Now, see, this is why you shouldn’t read a gadgets & fashion magazine for information on science. Wired has run an awful little article that breathlessly claims that junk DNA ain’t junk—it’s all got a purpose, because opossum junk DNA is different from human junk DNA (I know, that makes no sense at all, but there it is in the article).

Then, just to make it even worse, that non sequitur is followed up by bunch of “we knew it all along” quotes from creationists. And then they’ve got Francis Collins chiming in and saying that he doesn’t use the term “junk” because he thinks it’s all lying around in case there’s a future use for it. Gah. He’s supposed to know what he’s talking about; it sure doesn’t show whenever he opens his mouth.

Fortunately, Larry Moran shreds this one. In addition, one scientist who was quoted as saying something sensible in the article, T. Ryan Gregory, expands and clarifies his sole comment. It’s really too bad the writer didn’t spend more time with him than with Michael Behe.

Salon sucks

Salon has just published their report on Ken Ham’s creation “museum”, by author Gordy Slack, who has just released a book on the Dover trial. I haven’t read the book, although it was on my list to pick up this summer. No more. This was an awful bit of dreck, and I don’t think I could stomach reading a whole book written this way.

It’s dead, credulous reporting. Slack simply blandly reports the contents of the “museum,” and doesn’t offer a single word of criticism, and doesn’t even try to evaluate the accuracy of the claims. The protesters outside the gates are briefly mentioned, but otherwise the article just calls the place “beautiful”, and the words of Ken Ham and Mark Looy and various gullible visitors are unquestioningly quoted to praise it all. Sure, dinosaurs and people lived together; all the predators lived on fruit and vegetables; all the geology on the planet was carved by a single great worldwide flood 4000 years ago. Read it, and you get the impression that having an edifice dedicated to the proposition that all of physics, chemistry, geology, astronomy, and biology are wrong is perfectly reasonable, and the weirdos are the geeks standing in the rain outside complaining.

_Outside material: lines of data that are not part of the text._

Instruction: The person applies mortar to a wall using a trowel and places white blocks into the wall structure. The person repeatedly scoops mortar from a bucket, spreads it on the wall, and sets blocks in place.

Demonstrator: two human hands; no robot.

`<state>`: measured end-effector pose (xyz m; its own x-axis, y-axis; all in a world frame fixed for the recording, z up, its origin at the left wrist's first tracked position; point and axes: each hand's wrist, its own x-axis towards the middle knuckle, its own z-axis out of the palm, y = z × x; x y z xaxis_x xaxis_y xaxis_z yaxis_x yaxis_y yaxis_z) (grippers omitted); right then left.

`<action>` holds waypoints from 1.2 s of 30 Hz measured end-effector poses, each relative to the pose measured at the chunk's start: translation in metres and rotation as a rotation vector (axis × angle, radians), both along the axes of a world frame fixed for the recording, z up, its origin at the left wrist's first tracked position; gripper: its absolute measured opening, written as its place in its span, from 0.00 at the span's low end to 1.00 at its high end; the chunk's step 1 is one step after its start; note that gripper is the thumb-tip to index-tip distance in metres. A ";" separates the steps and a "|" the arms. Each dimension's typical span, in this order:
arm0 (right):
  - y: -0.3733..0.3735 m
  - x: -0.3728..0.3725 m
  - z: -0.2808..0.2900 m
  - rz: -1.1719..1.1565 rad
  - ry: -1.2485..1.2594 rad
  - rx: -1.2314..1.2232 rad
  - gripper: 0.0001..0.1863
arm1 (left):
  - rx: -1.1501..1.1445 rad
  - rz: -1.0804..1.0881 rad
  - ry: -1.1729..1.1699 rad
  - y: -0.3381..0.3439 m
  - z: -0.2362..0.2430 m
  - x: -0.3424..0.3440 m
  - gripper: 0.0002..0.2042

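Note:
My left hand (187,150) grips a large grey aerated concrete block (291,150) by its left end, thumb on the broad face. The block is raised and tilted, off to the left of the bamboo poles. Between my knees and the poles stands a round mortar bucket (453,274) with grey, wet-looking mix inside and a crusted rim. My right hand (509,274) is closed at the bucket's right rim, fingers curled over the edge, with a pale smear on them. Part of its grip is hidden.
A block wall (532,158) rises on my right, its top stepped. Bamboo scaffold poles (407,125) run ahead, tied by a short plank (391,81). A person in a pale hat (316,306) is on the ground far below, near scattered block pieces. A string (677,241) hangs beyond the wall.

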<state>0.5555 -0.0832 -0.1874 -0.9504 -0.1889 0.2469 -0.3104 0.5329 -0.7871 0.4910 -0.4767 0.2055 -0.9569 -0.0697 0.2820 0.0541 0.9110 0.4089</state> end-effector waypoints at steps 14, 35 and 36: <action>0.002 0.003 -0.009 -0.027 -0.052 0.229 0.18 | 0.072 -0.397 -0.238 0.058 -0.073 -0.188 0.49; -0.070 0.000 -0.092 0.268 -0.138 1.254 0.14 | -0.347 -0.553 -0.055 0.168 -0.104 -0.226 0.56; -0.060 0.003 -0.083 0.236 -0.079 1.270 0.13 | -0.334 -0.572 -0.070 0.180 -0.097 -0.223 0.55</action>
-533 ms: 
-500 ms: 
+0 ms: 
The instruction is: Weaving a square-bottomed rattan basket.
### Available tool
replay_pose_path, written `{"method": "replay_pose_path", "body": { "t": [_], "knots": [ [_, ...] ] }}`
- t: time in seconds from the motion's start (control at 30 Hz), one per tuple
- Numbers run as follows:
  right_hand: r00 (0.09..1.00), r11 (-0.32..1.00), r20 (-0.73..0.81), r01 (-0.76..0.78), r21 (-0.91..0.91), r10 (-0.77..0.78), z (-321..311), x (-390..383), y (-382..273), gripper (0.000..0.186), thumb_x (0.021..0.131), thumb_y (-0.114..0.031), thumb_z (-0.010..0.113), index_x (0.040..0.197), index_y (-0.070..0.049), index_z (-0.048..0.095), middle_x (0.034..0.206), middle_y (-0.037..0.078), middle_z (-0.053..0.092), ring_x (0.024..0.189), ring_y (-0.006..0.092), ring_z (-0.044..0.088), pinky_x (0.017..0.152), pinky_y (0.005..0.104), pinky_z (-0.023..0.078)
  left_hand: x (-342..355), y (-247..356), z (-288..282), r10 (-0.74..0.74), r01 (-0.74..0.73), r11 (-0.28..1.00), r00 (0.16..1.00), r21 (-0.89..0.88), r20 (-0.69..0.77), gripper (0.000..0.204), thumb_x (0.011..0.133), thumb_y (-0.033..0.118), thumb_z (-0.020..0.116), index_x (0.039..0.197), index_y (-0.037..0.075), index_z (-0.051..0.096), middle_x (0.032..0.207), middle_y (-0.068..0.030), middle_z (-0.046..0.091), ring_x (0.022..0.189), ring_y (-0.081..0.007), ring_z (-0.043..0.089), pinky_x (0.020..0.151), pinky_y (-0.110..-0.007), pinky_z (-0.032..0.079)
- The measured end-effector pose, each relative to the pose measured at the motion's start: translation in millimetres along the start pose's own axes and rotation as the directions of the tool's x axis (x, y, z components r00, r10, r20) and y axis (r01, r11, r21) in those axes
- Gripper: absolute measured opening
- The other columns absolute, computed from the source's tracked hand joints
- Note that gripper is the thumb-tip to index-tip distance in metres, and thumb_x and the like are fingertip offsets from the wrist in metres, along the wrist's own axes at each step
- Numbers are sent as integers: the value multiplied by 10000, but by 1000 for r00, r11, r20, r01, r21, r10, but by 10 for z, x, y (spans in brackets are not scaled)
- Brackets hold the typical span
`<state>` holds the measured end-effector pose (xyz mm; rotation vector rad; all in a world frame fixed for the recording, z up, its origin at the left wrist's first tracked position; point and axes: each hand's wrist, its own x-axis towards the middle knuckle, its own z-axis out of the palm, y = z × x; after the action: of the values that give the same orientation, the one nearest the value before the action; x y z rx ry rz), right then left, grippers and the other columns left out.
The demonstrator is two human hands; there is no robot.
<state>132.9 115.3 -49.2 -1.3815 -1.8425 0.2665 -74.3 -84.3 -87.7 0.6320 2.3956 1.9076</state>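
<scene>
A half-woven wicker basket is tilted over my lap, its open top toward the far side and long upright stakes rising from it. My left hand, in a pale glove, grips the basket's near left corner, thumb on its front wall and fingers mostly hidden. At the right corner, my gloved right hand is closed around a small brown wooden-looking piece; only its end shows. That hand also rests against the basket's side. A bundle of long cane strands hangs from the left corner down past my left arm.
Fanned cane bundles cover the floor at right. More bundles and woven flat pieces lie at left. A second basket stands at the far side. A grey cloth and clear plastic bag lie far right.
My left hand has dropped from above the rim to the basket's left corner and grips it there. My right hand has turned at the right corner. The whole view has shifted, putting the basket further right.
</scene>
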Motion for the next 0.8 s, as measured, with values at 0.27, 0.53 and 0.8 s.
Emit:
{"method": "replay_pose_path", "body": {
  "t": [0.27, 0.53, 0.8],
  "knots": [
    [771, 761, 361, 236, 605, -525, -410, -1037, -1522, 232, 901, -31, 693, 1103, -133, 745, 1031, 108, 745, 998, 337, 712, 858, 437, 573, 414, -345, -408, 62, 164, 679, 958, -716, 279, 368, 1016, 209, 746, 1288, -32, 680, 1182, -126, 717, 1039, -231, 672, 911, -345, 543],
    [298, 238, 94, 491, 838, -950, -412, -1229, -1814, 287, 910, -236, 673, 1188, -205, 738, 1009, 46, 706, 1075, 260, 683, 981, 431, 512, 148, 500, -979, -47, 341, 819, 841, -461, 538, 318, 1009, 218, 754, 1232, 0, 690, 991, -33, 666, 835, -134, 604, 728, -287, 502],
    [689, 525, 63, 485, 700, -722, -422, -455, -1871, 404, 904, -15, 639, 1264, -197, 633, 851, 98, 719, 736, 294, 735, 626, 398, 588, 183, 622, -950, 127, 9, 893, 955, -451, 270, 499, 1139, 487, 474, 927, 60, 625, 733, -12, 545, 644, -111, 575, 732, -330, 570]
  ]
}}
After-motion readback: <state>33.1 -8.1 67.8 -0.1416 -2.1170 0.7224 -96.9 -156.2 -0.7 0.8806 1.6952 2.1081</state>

I thought the New York Times article was bad…but Salon has sunk to new depths of insipidity. I’ve been a subscriber to Salon since they first started, but this settles it for me—I won’t be resubscribing. This article wasn’t even expressing the usual phony “balance”—it’s biased in favor of creationism all the way through.

For shame, Salon.

Never mind me, it’s just the chronic framitis

When ever I try to read about “framing” anymore, I start to twitch and suffer from hysterical blindness, which makes it really hard to blog. Fortunately, Greg Laden has a stronger constitution than I do (either that, or anthropologists have access to exotic drugs that help them overcome), so I’ll just send everyone over there to read that. Don’t tell me what it says, though: ir’ll jost teigger the husertical twrches agian ind I’ll hve to fo lie diwn for aquile. Eck. soasr neb vwiffffleop. Gorsnck.